Given this normalcy, on the way to school, two dozens soldiers,
army jeeps and military gates blocking the way. Normal.
Happily walking to school, looking forward to meet friends.
Your only fault: being born Palestinian

Imagine being a first-grader, the way to school, scary.
Settlers from the illegal settlements, they’ve already beaten up your big brother.
His fault: being born Palestinian,
daring to play outside his own home on a Jewish holiday.
The ever present occupying army: watching. Preventing an ambulance to reach your brother.
“No Palestinian cars on this road”.
With many settlers and soldiers on the street, the way to school seems impossible to do.
The way to school, just two minutes, suddenly seems like an hour.
Still standing in the door, unsure whether the way is do-able today.

All the army presence – leaving as soon as the first tunes of the national anthem sound,
marking the start of the school-day.
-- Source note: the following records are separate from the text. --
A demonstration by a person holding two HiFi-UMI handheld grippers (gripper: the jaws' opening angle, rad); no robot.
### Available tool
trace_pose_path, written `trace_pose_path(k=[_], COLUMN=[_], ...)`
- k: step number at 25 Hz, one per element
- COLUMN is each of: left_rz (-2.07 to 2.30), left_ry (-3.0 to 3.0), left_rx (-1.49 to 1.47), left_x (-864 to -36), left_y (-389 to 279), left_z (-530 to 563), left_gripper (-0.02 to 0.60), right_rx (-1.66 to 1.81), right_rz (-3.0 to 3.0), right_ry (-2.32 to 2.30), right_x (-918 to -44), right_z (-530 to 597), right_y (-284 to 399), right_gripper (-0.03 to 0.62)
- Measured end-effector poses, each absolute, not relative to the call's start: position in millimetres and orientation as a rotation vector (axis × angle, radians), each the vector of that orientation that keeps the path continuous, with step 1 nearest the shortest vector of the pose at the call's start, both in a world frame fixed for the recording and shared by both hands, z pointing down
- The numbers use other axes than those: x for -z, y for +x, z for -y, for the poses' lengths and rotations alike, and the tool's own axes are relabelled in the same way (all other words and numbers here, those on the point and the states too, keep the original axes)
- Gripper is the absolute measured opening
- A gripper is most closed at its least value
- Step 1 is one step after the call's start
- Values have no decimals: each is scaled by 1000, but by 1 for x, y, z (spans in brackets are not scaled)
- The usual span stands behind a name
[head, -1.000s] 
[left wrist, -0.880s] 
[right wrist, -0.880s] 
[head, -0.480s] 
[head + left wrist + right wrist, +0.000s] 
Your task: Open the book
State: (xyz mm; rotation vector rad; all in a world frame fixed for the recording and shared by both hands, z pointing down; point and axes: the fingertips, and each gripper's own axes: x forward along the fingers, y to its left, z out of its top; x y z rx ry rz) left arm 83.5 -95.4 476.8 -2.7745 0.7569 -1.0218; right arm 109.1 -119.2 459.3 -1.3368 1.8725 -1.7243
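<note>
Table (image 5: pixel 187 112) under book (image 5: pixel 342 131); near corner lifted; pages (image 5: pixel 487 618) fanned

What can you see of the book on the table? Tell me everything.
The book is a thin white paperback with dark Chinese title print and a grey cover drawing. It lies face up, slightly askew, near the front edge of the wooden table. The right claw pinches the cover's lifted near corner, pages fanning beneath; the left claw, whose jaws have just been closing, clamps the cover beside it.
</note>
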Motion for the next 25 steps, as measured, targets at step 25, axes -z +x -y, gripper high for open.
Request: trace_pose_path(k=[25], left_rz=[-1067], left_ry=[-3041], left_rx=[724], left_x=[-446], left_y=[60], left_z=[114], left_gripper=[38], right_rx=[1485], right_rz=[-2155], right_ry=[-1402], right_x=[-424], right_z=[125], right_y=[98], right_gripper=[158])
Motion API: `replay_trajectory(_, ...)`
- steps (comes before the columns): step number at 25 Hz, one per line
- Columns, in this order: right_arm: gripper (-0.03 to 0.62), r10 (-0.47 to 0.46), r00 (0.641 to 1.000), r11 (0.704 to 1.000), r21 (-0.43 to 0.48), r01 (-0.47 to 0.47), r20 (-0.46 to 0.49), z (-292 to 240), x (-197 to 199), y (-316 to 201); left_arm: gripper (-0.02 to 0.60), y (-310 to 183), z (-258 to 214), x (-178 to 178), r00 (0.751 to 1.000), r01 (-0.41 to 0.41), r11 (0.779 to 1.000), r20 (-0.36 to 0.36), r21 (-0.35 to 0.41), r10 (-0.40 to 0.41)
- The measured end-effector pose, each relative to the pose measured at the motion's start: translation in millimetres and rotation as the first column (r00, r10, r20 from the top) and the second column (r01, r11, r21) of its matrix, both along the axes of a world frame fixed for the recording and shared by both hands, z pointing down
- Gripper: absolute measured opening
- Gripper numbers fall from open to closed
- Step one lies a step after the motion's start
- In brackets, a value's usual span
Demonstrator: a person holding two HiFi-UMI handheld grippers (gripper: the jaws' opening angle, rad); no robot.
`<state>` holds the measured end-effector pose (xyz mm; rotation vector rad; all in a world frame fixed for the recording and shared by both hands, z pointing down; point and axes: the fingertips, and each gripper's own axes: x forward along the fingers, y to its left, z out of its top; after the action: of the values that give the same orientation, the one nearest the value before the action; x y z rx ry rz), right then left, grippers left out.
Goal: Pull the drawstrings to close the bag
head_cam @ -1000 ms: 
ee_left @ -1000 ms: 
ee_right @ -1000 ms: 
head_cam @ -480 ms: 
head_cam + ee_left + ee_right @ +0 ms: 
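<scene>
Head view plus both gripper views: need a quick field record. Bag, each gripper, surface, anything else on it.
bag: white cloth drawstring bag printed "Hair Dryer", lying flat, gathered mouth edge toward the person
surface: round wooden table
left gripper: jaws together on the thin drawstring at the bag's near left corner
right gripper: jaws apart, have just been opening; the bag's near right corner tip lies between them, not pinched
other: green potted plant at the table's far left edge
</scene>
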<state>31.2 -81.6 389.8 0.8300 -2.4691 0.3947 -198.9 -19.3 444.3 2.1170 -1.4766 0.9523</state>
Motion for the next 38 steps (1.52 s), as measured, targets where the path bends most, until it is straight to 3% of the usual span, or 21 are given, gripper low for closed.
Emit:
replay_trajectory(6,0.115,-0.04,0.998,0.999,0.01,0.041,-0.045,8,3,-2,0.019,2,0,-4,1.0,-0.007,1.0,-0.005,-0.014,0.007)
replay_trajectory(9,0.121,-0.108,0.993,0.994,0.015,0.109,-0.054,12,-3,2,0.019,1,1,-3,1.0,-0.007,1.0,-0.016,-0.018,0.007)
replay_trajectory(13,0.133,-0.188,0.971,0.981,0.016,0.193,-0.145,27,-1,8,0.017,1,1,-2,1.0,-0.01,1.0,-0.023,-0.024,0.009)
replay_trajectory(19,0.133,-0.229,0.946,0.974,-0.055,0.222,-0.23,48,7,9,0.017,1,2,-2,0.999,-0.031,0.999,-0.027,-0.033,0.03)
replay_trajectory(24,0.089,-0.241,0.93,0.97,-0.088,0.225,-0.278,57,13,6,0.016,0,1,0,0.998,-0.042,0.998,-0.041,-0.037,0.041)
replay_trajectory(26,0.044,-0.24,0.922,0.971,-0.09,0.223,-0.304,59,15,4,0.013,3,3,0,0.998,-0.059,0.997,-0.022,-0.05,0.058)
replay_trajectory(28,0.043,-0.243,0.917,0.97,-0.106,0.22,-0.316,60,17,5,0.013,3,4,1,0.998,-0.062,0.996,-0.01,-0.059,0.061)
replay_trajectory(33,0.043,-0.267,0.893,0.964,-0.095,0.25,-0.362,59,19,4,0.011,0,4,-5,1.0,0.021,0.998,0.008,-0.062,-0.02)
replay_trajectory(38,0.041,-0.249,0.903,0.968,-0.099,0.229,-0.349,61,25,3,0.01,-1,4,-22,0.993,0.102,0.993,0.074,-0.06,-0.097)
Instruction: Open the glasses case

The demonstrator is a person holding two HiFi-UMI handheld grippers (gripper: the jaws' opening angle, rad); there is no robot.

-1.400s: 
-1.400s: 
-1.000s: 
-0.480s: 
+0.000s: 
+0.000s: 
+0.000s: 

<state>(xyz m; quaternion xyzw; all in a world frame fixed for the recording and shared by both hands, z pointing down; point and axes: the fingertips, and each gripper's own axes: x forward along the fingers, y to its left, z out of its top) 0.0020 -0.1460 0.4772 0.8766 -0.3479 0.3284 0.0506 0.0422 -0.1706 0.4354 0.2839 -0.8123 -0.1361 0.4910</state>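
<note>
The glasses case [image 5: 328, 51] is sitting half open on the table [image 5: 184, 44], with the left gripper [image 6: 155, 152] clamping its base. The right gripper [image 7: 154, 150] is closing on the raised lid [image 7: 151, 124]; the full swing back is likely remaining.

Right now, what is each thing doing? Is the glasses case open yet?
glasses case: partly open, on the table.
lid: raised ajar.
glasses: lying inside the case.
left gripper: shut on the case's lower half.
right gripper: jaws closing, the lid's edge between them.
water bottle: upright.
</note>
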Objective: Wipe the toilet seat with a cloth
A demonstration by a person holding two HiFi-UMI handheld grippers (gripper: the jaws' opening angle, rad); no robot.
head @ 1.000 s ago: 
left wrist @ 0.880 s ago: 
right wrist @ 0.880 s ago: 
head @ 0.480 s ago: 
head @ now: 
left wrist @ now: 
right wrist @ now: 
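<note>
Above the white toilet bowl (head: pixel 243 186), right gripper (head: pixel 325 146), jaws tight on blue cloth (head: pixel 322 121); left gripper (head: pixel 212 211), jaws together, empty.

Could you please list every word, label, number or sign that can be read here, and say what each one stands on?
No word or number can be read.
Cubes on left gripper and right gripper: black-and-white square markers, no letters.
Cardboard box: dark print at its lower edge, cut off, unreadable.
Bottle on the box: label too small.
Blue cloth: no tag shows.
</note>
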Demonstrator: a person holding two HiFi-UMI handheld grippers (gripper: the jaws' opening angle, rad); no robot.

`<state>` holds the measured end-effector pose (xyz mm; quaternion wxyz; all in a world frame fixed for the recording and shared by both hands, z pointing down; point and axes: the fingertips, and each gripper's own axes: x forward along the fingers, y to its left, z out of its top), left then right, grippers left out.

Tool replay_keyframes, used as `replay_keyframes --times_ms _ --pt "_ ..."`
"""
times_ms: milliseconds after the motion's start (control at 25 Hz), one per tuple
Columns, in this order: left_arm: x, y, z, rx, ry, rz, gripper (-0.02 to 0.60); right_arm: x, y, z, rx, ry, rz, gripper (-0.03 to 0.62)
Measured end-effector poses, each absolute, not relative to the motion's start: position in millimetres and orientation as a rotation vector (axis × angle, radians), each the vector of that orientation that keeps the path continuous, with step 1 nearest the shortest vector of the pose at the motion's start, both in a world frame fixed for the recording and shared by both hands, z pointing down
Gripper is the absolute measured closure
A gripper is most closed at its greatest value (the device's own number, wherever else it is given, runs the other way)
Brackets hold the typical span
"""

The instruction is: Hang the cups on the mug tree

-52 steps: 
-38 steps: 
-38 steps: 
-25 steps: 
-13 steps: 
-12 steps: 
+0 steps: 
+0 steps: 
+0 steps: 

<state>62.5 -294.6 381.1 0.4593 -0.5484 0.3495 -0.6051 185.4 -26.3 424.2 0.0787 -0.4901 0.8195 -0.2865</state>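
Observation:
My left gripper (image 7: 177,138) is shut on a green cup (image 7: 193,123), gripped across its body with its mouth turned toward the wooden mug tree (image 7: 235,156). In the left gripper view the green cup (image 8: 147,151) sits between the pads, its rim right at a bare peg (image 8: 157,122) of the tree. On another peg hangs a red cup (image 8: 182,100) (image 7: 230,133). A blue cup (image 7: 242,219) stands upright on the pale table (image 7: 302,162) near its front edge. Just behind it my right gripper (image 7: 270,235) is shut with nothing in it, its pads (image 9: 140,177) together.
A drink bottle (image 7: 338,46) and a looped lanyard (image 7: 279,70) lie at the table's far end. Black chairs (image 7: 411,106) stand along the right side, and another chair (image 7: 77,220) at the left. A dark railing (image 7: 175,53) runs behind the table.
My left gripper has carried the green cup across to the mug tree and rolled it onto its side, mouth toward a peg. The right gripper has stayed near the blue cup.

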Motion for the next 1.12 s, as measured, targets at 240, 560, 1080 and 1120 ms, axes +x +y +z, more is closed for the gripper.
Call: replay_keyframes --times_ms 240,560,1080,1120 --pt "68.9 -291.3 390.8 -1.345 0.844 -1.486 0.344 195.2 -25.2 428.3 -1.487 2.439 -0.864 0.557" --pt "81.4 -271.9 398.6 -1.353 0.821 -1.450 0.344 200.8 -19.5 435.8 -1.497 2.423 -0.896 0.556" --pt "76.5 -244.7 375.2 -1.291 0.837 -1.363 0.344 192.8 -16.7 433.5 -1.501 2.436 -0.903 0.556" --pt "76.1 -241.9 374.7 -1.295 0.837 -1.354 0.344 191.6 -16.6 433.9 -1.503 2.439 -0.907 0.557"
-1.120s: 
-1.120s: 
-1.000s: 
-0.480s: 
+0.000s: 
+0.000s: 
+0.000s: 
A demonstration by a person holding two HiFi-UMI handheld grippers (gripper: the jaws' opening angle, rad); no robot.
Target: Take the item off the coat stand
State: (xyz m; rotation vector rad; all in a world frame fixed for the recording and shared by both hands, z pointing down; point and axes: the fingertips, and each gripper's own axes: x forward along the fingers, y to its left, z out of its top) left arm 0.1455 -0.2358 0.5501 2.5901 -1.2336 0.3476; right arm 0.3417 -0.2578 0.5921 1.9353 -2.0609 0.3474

The army presence, just for intimidation?
To intimidate school-children, on their way to school,
to achieve an education despite the occupation.
The national anthem, sounding the resistance, the steadfastness of the Palestinian people.
Sounding the illegallity of the Israeli land-theft, blatant human rights violations and war crimes.
Sounding the unwillingness of the Palestinians to be de-humanised, destroyed, dissapeared.